> **Activity**
The lines to return run from the start of the material below through the line holding "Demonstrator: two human", both included; please give them back exactly, minus the pictures.

> **Given data**
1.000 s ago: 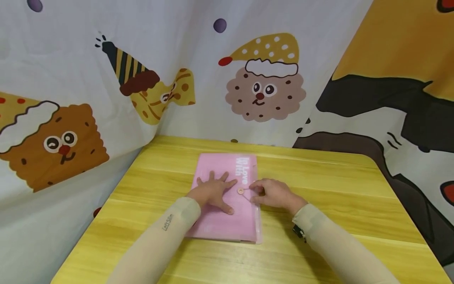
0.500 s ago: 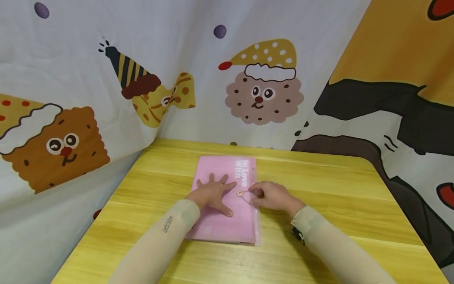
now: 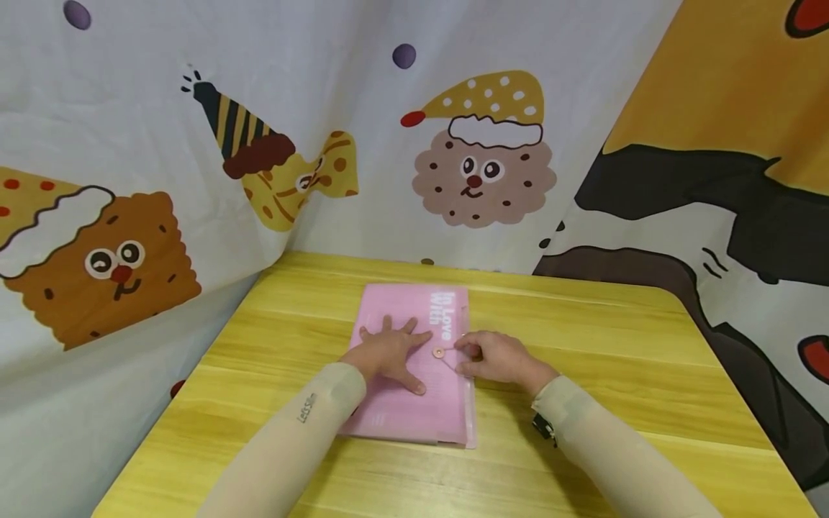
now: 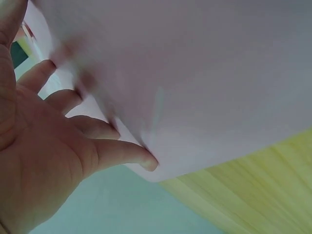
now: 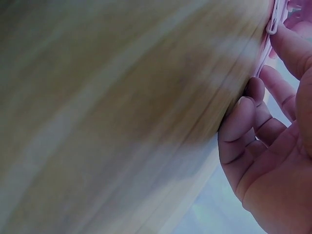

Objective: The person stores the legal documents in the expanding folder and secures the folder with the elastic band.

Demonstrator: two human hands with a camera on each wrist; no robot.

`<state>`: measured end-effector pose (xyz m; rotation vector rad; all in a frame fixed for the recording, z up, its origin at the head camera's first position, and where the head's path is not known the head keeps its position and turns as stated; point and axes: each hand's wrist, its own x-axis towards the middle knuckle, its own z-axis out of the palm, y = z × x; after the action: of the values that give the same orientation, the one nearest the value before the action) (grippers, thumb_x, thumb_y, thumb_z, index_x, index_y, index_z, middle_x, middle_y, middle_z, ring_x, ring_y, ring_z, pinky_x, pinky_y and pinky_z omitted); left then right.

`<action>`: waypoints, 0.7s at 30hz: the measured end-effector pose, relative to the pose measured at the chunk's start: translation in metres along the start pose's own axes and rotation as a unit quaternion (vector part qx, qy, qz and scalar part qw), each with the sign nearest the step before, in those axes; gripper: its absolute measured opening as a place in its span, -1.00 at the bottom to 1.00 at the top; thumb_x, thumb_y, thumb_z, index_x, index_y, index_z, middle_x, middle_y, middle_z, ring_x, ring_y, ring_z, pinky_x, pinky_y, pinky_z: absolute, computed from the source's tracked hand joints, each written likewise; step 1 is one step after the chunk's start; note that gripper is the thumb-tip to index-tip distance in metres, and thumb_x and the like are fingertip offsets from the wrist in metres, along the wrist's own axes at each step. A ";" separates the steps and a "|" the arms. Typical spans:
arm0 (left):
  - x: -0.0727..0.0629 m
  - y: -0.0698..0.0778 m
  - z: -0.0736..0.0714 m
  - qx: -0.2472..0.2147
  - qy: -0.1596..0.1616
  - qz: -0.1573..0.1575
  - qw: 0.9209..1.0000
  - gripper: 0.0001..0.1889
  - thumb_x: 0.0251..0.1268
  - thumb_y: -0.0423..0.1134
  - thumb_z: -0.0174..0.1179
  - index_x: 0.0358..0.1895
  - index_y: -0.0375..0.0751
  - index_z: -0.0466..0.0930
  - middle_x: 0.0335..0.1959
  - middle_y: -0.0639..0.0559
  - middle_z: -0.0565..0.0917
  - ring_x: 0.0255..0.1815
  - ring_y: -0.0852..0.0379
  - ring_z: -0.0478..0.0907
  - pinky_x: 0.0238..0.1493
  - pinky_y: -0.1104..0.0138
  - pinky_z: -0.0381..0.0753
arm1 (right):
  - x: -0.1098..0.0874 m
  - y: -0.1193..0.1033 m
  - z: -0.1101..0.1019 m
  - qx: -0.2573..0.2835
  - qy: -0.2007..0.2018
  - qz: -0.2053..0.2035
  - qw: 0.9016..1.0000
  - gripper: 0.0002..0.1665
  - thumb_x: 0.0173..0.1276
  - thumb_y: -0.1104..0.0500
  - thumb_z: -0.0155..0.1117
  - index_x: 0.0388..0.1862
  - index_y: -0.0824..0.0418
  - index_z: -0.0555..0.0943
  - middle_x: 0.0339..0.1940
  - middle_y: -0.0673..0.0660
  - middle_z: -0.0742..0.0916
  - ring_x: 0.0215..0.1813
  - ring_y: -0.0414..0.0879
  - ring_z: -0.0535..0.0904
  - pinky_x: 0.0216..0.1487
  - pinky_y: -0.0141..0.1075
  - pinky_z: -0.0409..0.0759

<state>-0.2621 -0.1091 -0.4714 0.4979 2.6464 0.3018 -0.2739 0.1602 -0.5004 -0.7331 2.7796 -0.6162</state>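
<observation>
A pink document folder [image 3: 401,414] with white lettering lies on the table, its flap edge toward the right. My left hand [image 3: 388,354] rests flat on it with fingers spread; the left wrist view shows those fingers [image 4: 127,153] against its pale surface. Near the right edge sits a small round button [image 3: 438,353]. From this button a thin elastic cord [image 3: 450,365] runs in a V to the thumb and forefinger of my right hand [image 3: 499,357], which holds it at the folder's edge. In the right wrist view, a loop of cord shows by the thumb; the other fingers are curled.
The folder lies on a yellow wood-grain table [image 3: 583,331] with rounded far corners. Behind and to the left hangs a white cloth [image 3: 363,72] printed with cartoon biscuits and sweets. A dark band [image 3: 542,426] is on the right wrist.
The head view has shifted slightly, so the scene sits a little lower than a second ago. Both hands, the folder and the cord keep nearly the same places relative to each other.
</observation>
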 end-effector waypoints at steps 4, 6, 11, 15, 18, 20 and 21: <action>-0.001 0.001 -0.001 0.005 -0.001 -0.005 1.000 0.23 -0.14 0.40 0.61 0.71 0.47 0.13 0.83 0.05 -0.09 0.75 -0.54 -0.29 0.47 -0.67 -0.15 | -0.001 0.000 -0.001 0.002 0.000 -0.003 1.000 -0.49 0.36 -0.19 0.54 0.21 -0.04 0.75 -0.08 -0.09 0.81 -0.04 -0.22 0.67 0.07 -0.11 0.71; -0.001 0.002 -0.001 0.007 0.001 -0.006 1.000 0.23 -0.14 0.40 0.61 0.71 0.47 0.13 0.83 0.05 -0.08 0.75 -0.54 -0.28 0.47 -0.67 -0.15 | -0.001 0.000 -0.002 0.002 -0.002 -0.004 1.000 -0.48 0.36 -0.19 0.54 0.21 -0.04 0.75 -0.07 -0.09 0.82 -0.02 -0.21 0.68 0.08 -0.10 0.71; 0.000 0.001 0.001 0.008 0.005 -0.006 1.000 0.24 -0.15 0.41 0.61 0.70 0.47 0.14 0.83 0.05 -0.07 0.75 -0.55 -0.27 0.47 -0.67 -0.14 | -0.001 -0.002 -0.002 -0.002 -0.002 -0.006 1.000 -0.50 0.36 -0.19 0.54 0.20 -0.05 0.75 -0.07 -0.10 0.82 -0.02 -0.21 0.68 0.08 -0.11 0.70; 0.000 0.000 0.002 0.007 0.008 -0.006 1.000 0.24 -0.17 0.41 0.61 0.70 0.47 0.14 0.82 0.06 -0.06 0.75 -0.55 -0.26 0.47 -0.66 -0.13 | -0.001 -0.001 -0.002 -0.004 -0.004 -0.007 1.000 -0.51 0.37 -0.18 0.53 0.20 -0.05 0.75 -0.12 -0.12 0.80 -0.08 -0.23 0.65 0.02 -0.15 0.69; 0.001 0.000 0.002 0.008 0.009 -0.005 1.000 0.25 -0.18 0.42 0.61 0.70 0.48 0.14 0.82 0.07 -0.06 0.75 -0.54 -0.27 0.48 -0.66 -0.13 | -0.001 -0.001 -0.002 -0.002 -0.005 -0.005 1.000 -0.52 0.37 -0.17 0.53 0.20 -0.05 0.75 -0.14 -0.12 0.79 -0.09 -0.23 0.64 0.01 -0.16 0.69; 0.001 -0.001 0.002 0.009 0.010 -0.005 1.000 0.25 -0.18 0.43 0.61 0.70 0.48 0.14 0.82 0.07 -0.07 0.75 -0.54 -0.27 0.48 -0.66 -0.13 | -0.001 0.000 -0.002 0.000 -0.004 -0.006 1.000 -0.53 0.37 -0.16 0.54 0.19 -0.05 0.75 -0.14 -0.12 0.79 -0.09 -0.24 0.64 0.00 -0.17 0.68; 0.002 -0.001 0.003 0.011 0.010 -0.005 1.000 0.25 -0.17 0.43 0.61 0.70 0.48 0.14 0.82 0.08 -0.07 0.75 -0.54 -0.27 0.48 -0.66 -0.12 | -0.001 0.000 -0.002 0.001 -0.004 -0.006 1.000 -0.54 0.37 -0.16 0.54 0.18 -0.06 0.75 -0.15 -0.12 0.78 -0.11 -0.24 0.63 -0.01 -0.17 0.68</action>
<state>-0.2628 -0.1092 -0.4746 0.4913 2.6733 0.2764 -0.2737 0.1609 -0.4987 -0.7497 2.7692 -0.6182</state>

> **Task result**
1.000 s ago: 
0.500 s ago: 
now: 
now: 
now: 

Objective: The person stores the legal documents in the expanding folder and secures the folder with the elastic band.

Demonstrator: two human hands with a camera on each wrist; no robot.

Nothing remains to be done in this exercise.